## PROBLEM DESCRIPTION
The line containing "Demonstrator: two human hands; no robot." marks the end: output every line of the data up to it, and that line too, exactly as written.

## DATASET SECTION
========================================================================
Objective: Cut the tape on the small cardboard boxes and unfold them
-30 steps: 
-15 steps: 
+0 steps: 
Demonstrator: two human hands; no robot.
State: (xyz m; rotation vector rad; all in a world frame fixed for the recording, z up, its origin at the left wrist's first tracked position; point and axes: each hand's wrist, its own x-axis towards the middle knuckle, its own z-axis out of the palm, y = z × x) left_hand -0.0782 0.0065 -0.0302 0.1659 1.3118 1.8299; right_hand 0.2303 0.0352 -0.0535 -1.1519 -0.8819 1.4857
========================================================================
## ANSWER TO THIS EXERCISE
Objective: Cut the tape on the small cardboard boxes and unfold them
-30 steps: 
-15 steps: 
+0 steps: 
Demonstrator: two human hands; no robot.

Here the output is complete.